En studio, Katzenberg réunit un duo pittoresque pour donner voix à ses escrocs dans un face-à-face savoureux. A l’écran, Kevin Kline et Kenneth Brannagh provoquent un véritable feu d’artifice pour nos oreilles. Côté français, le doublage aux petits oignons, assuré par le célèbre tandem José Garcia/Antoine De Caunes, apporte une touche comique unique aux personnages hilarants et à leurs répliques explosives. La Route d’Eldorado est une réussite indéniable, assurément moins que Le Prince d’Égypte, parfois un brin répétitif, mais dans l’ensemble réjouissant. Après le succès retentissant de la bande originale du Roi Lion, Katzenberg caresse le doux rêve de réunir à nouveau en studio son équipe gagnante, à savoir Elton John, Tim Rice et Hans Zimmer. L’occasion « unique dans une vie » se concrétise à nouveau grâce à sa nouvelle production. Cette fois, Elton John chante et raconte « le cœur et l’âme du film », un régal pour les fans. Cerise sur le gâteau, la présence à la guitare d’Hector Pereira, ancien membre du groupe pop anglais Simply Red, ajoute enfin une authentique touche latine au long-métrage.

Flirtant audacieusement avec l’humour grinçant, La Route d’Eldorado parvient à nous épater grâce à une parfaite maîtrise de son scénario et de son atmosphère à la fois lugubre et déjantée. Ici, point de chansons mièvres, ni de dialogues débilitants : DreamWorks privilégie un humour plus fin, aussi inhabituel que bienvenu, qui booste sans conteste l’une de ses meilleures productions. Certes, on regrettera le manque évident de surprises et une émotion abandonnée au profit d’un surplus d’actions spectaculaires qui émaillent un spectacle pyrotechnique tout aussi jouissif. Malgré ses qualités évidentes, La Route d’Eldorado sera un échec commercial en salle, récoltant à peine 80 millions de dollars au box-office, une recette bien inférieure au budget initial investi dans le projet. Ce triste sort scellera ainsi le destin du film appelé à devenir à l’origine une franchise et mettra un terme à la pratique de l’animation traditionnelle chez DreamWorks. Si vous l’aviez manqué à sa sortie en salle, si sa VHS ne vous a jamais attendu sous le sapin à Noël, il est toujours temps de rattraper votre erreur en DVD, Blu-Ray ou VOD…
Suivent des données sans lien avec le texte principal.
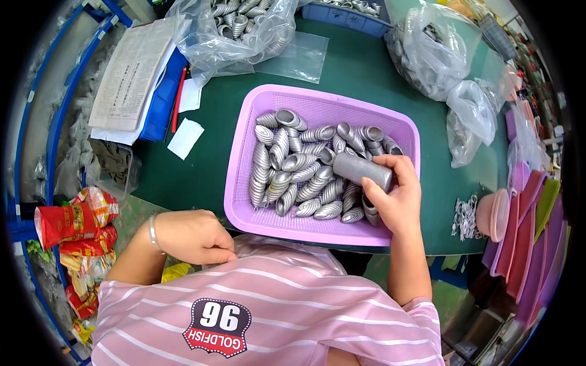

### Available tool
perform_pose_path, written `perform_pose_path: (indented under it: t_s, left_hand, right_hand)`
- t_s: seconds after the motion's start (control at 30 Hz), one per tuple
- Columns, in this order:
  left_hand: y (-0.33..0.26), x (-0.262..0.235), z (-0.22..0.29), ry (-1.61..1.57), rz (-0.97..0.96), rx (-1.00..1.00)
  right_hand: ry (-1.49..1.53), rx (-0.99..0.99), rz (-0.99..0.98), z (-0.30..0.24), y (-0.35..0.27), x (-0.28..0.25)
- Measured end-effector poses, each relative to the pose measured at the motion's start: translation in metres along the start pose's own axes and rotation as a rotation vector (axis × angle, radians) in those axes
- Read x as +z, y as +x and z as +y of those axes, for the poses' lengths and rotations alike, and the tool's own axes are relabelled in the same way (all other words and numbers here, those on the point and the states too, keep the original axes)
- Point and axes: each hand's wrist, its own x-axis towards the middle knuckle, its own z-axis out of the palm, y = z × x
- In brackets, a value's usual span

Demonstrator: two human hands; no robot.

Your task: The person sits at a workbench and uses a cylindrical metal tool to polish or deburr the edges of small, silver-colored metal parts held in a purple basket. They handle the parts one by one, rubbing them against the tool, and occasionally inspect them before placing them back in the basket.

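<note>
Your right hand [390, 190] has its fingers clamped on the smooth grey cylinder [360, 169], gripping it near its right end, thumb on the near side. Cylinder is over the right half of the lilac basket [287, 227], lying slantwise above the ridged tubes [317, 183]; can't tell if it touches them. Tubes are piled loosely, pointing various ways, some open ends up. Your left hand [194, 238], bangle [155, 234] on the wrist, is off the basket's near left corner, in front of your shirt [274, 299]. Its fingers are curled with tips hidden; can't tell whether they're together or holding anything. Basket sits on the green tabletop [360, 61]. To its left: white slips [185, 139], red pencil [179, 100], newspaper [131, 76] on a blue tray [163, 97]. Behind it: an open clear bag of more tubes [238, 25] and a blue bin [347, 23]. Right: small metal pieces [465, 219] next to pink bowls [492, 213].
</note>
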Motion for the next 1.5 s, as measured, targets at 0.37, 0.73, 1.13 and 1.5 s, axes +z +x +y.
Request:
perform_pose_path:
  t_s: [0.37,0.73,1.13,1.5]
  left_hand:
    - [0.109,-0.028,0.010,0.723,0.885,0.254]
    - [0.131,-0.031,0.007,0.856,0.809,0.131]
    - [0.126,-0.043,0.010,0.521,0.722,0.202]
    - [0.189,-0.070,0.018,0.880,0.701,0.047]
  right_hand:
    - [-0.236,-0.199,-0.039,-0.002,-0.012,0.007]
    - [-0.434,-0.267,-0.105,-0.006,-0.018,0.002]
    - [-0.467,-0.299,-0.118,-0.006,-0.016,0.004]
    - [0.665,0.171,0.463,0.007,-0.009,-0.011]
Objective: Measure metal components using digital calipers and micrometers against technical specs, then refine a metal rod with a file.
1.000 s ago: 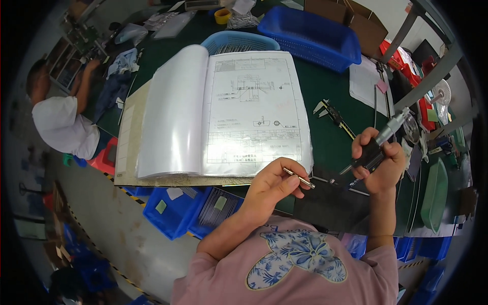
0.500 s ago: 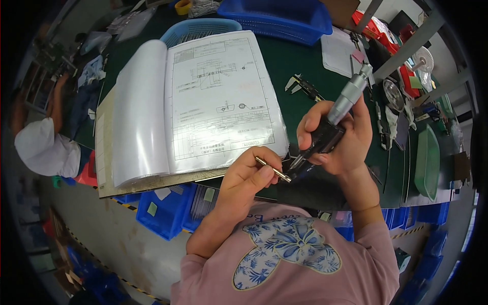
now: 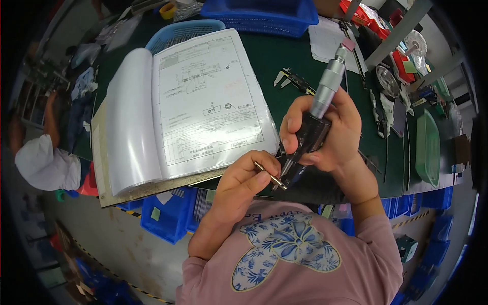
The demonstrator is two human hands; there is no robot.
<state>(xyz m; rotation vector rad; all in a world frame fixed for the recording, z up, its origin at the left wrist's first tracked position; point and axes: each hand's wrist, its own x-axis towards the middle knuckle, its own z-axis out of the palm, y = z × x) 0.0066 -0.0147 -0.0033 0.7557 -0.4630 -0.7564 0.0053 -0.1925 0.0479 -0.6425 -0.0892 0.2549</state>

La Route d’Eldorado (The Road to El Dorado, 2000 – États-Unis) ; Réalisation : Don Paul, Bibo Bergeron, Jeffrey Katzenberg, David Silverman et Will Finn. Scénario : Ted Elliott, Henry Mayo et Terry Rossio. Avec les voix de : Kevin Kline, Kenneth Branagh, Rosie Perez, Armand Assante, Edward James Olmos, Jim Cummings, Frank Welker et Elton John. Musique : Hans Zimmer et Elton John. Production : Brooke Breton, Bonne Radford et Jeffrey Katzenberg – DreamWorks SKG. Format : 1.85:1. Durée : 89 minutes.

En salle le 31 mars aux États-Unis, puis le 25 octobre 2000 en France.

Disponible en VHS le 12 décembre 2020.